Very soon! The authors – Alina Pete and Anthony Pastores finished writing it last month, and they did an absolutely wonderful job. Artist Winona Nelson has been working on an art piece to accompany it; we just saw her early sketch and are very excited about it. If all goes well, we're hoping to release it sometime this month.


----------



## Guang (Jun 2, 2015)

Shanna Germain said:


> Very soon! The authors – Alina Pete and Anthony Pastores finished writing it last month, and they did an absolutely wonderful job. Artist Winona Nelson has been working on an art piece to accompany it; we just saw her early sketch and are very excited about it. If all goes well, we're hoping to release it sometime this month.



oh, very cool! How can I find it? Is it a pdf, a book, or what? Does it have a name yet?


----------



## Xantherion (Jun 2, 2015)

I was wondering if there were any thoughts or the potential of getting a licence for a setting from a 3rd party, say a book series, or movie etc...


----------



## Shanna Germain (Jun 3, 2015)

tgmoore said:


> No Thank you, Evil seems to be firmly aimed at younger kids but scale-able for all ages of play. Will there be more complex rules aimed at older teens and adults to expand the No Thank you, Evil system?




Yes! It’s called Numenera, the Strange, and The Cypher System Rulebook ☺


----------



## Shanna Germain (Jun 3, 2015)

Hangfire said:


> Hello Shanna, thanks for doing this AMA. I was curious about something you mentioned in your call out for kids to come and play-test No Thank You Evil - you made a point to include kids that might have special needs, including color-blindness, autism, and dyslexia. Had you given children with special needs some thought before you started writing the game? My daughter has down's syndrome, and I fully intend to get her into geeky things when she's older (including No Thank You Evil!), and it was nice to see a game designer being so inclusive. Keep up the great work.





Thank you so much for such a nice comment – I hope your daughter loves No Thank You, Evil! (and all things geeky!). I definitely knew it was something I wanted to incorporate into the game before I began working on it. Both my mom and sister are teachers—my mom mostly works with children with special needs—so it’s something that’s always been important to me.  

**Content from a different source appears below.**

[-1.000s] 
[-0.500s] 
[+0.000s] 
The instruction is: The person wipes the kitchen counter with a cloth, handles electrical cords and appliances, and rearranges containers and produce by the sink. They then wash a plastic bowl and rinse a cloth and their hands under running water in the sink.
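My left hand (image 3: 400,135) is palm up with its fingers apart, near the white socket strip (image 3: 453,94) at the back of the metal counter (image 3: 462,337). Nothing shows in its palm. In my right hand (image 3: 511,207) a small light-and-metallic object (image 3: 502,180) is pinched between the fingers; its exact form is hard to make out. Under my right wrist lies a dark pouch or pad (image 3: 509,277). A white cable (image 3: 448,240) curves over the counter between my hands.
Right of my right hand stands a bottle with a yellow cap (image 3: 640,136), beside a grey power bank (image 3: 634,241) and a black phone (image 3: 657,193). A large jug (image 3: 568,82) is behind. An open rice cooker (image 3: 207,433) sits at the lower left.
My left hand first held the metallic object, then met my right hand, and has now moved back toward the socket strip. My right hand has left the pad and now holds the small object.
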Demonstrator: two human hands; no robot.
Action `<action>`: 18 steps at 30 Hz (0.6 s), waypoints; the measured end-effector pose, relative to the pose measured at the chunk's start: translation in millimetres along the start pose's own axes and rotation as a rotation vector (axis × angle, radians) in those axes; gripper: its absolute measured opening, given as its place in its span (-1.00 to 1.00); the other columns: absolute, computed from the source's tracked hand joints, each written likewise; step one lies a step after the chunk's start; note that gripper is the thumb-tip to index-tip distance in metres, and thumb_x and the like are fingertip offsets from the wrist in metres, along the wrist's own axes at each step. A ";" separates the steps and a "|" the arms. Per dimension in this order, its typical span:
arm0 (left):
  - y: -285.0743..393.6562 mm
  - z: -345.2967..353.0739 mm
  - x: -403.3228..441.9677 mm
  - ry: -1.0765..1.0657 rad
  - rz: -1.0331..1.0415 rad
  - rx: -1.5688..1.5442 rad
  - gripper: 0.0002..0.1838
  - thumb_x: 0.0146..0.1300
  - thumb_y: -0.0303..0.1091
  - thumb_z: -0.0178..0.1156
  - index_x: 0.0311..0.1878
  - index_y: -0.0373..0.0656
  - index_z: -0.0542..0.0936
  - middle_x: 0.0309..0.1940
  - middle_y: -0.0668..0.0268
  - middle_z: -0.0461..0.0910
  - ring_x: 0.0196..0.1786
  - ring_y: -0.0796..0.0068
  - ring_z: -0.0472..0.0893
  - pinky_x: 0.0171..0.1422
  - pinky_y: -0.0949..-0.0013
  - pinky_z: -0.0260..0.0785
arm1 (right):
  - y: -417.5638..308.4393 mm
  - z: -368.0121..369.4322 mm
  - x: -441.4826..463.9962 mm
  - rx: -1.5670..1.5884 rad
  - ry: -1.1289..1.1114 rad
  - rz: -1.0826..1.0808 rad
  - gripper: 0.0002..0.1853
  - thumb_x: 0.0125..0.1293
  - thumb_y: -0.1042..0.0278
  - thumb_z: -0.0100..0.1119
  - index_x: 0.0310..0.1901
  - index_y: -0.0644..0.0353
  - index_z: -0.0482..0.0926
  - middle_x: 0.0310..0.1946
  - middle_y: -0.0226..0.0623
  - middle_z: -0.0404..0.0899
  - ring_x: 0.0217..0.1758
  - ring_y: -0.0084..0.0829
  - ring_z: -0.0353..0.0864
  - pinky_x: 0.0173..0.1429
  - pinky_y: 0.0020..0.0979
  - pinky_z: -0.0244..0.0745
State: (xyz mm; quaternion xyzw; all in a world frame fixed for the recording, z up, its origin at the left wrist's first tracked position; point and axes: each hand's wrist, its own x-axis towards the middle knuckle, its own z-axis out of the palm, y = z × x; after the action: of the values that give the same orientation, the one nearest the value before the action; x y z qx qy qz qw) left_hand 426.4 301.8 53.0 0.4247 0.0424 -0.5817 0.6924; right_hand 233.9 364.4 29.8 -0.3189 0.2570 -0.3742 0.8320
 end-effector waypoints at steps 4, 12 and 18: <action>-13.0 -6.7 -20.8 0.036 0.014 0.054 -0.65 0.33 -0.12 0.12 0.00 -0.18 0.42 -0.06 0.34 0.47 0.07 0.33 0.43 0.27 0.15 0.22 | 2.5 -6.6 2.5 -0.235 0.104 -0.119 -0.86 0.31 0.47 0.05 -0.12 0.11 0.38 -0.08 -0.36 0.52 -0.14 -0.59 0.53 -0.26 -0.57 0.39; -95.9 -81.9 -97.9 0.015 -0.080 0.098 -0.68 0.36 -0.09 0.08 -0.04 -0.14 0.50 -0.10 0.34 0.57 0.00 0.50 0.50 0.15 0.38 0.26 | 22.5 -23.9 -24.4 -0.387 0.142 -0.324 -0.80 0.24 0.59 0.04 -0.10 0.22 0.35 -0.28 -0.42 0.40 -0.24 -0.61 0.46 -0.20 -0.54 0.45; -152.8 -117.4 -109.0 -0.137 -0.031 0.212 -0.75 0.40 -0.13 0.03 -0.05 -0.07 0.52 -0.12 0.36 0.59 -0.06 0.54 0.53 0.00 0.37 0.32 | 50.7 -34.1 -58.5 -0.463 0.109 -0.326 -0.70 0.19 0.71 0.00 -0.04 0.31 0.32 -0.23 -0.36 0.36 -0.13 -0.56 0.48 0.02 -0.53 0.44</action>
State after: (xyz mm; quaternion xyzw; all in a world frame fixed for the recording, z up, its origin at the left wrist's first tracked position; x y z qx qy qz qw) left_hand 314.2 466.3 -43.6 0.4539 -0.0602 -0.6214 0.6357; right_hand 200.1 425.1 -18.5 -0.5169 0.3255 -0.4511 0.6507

I wrote a little bit about our process of learning how to design a game that’s inclusive, if you’re interested in learning more about what we’re doing:  

http://www.montecookgames.com/competing-with-puppies-designing-games-for-kids-part-3-of-3/


----------



## Shanna Germain (Jun 3, 2015)

GrissTheGnome said:


> As a retail store owner I have a bit of a love/hate relationship with Kickstarter.  You guys are much more supportive of retail locations than a lot of other kickstarter companies, so thank you very much for that.




Thank you for saying that! We really want to make sure that players can get the game wherever and however they want, and of course, we're huge fans of brick-and-mortar stores. We started our Asset Team last year too, where players run games in-store, to further support local stores, and the response has been great.


----------



## Shanna Germain (Jun 3, 2015)

Klaus said:


> Why is your editor so awesome?
> 
> A "No, Thank You, Evil!" game is about to start: what character do you make up?

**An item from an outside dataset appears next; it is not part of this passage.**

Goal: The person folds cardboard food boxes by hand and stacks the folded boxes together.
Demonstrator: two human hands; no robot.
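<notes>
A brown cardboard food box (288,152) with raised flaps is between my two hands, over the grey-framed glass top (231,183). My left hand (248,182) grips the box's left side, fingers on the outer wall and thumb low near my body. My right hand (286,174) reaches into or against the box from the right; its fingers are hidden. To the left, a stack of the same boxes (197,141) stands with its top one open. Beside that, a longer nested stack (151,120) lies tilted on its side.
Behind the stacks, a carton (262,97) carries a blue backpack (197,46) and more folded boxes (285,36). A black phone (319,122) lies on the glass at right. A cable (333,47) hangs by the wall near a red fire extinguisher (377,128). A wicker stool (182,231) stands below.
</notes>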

He isn't. (* waves * Hi, Ray!). Actually, I have no idea why or how he's so awesome, I'm just glad that he is. For those who don't know, Ray Vallese does the majority of our editing for MCG, and he's really fantastic. (He's also a great writer--his novella for the Torment: Tides of Numenera is fantastic!)

I'm a Cool Robot who Eats Ice Cream. My companion is an Awesome Alien!


----------



## thom_likes_gaming (Jun 3, 2015)

Hi Shanna,

thank you for doing this AMA, cool stuff.

I've always felt that "the RP crowd" in general is not overly sexist / chauvinist. Most of the time, the people I play or work with don't care about the gender of the rest of the group. Is that something you can confirm, both as a player and a creator of games?


----------



## Desh-Rae-Halra (Jun 4, 2015)

Hi Shanna,

What are some things that fans probably dont know in terms of working in the rpg/gaming industry?
What would be one of the hardest/most difficult aspects of being a game designer?
What kinds of things bring you joy that might not be obvious?
Can we count on more MCG Kickstarters down the road?

Matching:
Monte   ____
Shanna ____ 
Bruce   ____ 

A. Rock
B. Paper
C. Scissors

Thanks!

~Desh  (Hint: Owner of a Numenera Shelf-Talker!)


----------



## Jacen_Omas (Jun 4, 2015)

Hello Shanna,

Congratulations to you and all at MCG on the fantastic games you have been putting out, we are on session 15 of our Numenera campaign and everyone at the table loves it!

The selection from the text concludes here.